Assessing the cellular immune response
Blood samples in all patients were collected from the peripheral vein on the day preceding operation and on days 1, 3, 7 and 10 thereafter. Immunity tests were carried out immediately after collecting blood samples. The phenotype of cellular subpopulations (including the percentage of the following cells: CD3+, CD4+, CD4+/CD25+, CD4+/CD38+, CD8+, CD8+/CD38+, CD8+/CD25+, CD19+, CD19+/CD95+, CD19+/CD38+, CD19+/CD34+, CD14+, CD14+/HLADR+, CD14+/CD68+) was tested by using flow cytometry (cytometer LSR Becton Dickinson, reagents supplied also by Becton Dickinson).

Statistical analysis
Data were presented as a mean standard ± deviation and analyzed by the analysis of variance (ANOVA). To evaluate the statistical significance of difference between pre-operative and post-operative cellular immunity Dunnett’s test and Mann-Whitney U test for comparisons of lymphocytes and monocytes subsets in standard and supplemented group were used. Chi-squared test and Fisher exact test were used to compare discrete variables. P values of less than 0.05 were considered significant.

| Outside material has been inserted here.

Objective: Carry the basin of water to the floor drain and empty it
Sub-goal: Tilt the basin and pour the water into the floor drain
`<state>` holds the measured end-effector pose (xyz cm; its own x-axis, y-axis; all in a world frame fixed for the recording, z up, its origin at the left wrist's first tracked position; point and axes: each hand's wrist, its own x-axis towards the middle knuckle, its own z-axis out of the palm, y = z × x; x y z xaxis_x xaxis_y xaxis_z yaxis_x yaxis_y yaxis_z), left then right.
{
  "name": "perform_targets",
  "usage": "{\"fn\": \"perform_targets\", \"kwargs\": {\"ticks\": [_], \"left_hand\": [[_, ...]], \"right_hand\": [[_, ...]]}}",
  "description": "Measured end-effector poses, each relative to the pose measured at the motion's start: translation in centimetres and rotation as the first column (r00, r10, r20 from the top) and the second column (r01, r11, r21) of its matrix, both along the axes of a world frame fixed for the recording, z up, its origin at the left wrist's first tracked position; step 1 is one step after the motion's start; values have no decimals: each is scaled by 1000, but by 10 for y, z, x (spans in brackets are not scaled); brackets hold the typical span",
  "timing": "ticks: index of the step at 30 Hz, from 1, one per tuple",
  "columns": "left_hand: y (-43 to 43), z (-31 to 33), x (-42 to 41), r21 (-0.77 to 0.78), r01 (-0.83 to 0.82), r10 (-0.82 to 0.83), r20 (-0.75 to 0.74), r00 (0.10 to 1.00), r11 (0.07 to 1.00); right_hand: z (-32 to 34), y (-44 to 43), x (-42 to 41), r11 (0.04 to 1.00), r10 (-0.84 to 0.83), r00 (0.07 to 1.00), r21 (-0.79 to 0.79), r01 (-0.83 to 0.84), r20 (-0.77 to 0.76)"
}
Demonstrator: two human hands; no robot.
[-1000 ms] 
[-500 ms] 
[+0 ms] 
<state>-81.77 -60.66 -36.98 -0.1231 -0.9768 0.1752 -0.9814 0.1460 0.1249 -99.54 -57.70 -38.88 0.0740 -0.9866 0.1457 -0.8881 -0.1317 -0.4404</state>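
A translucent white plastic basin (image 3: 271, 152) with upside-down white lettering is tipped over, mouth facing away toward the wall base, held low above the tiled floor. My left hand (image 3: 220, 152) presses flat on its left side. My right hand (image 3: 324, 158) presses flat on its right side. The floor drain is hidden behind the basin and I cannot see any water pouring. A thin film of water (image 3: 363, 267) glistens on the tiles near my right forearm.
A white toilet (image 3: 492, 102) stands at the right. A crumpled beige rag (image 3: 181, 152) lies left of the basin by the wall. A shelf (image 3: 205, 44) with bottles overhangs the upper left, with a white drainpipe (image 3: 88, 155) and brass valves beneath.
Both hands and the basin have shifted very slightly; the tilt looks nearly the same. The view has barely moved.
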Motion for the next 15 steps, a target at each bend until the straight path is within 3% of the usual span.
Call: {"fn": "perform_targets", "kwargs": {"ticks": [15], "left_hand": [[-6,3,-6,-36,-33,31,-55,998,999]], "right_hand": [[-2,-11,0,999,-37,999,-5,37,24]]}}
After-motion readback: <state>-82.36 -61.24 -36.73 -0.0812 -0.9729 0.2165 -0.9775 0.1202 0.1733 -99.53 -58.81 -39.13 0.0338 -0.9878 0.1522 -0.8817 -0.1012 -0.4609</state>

In the groups compared (group I vs. group II) the pre-operative values for the percentage of tested cellular subpopulations did not significantly differ. During the post-operative period a significant improvement in cellular immune response was noted in the group of patients treated with early enteral immunonutrition (group II). In comparison with the pre-operative values obtained in group II a significant increase in the number of lymphocyte subpopulation CD4+ (p=0.02), CD4+/CD25+ (p=0.02), CD4+/CD38+ (p=0.006) was noted on day 7 and 10, whereas a significant decrease in CD8+ lymphocyte percentage between days 3-10 (peak on day 7, p=0.0001) was revealed. In patients receiving standard enteral nutrition (group I) no significant changes in CD4+, CD4+/CD25+, CD4+/CD38+ and CD8+ (table 3) lymphocyte subpopulation were noted. The dynamics of changes in the percentage of CD19+ lymphocyte was similar in both group of patients, whereas only the group receiving immunonutrition showed some significant increase in the number of CD19+/CD38+ lymphocytes between post-operative day 1 and 7 (as compared with pre-operative values, the highest increase was observed on day 3, p=0.007). In patients treated with immunonutrition the percentage of CD19+ cells between days 3-10 after the operation was significantly higher (group I vs. group II, respectively p=0.001, p=0.01 and p=0.001) (figure 1). A significant and longer lasting increase in the number of CD14+ cells was noted in the group receiving immunonutrition up to post-operative day 10 (for all values p=0.01), whereas the percentage of those cells in group I was significantly elevated only on day 1. Very similar changes were observed while assessing the percentage of CD14+/CD68+ cells. A significant increase of those cells was noted only in group II between days 1-10 (the highest values on day 3, p=0.007). A significant response to an extensive surgical trauma was found only while assessing the CD14+/HLA-DR+ cells exclusively in group II (the decrease in percentage of activated monocytes between day 1-7 after the operation, the highest values on day 1, p=0.005). The percentage of remaining lymphocyte subpopulation (CD3+, CD8+/CD38+, CD19+/CD95+ in both groups) did not change significantly or was very low in both groups (below 0.5% for CD8+/CD25+ and CD19+/CD34+ - cells – this data were not included in the table).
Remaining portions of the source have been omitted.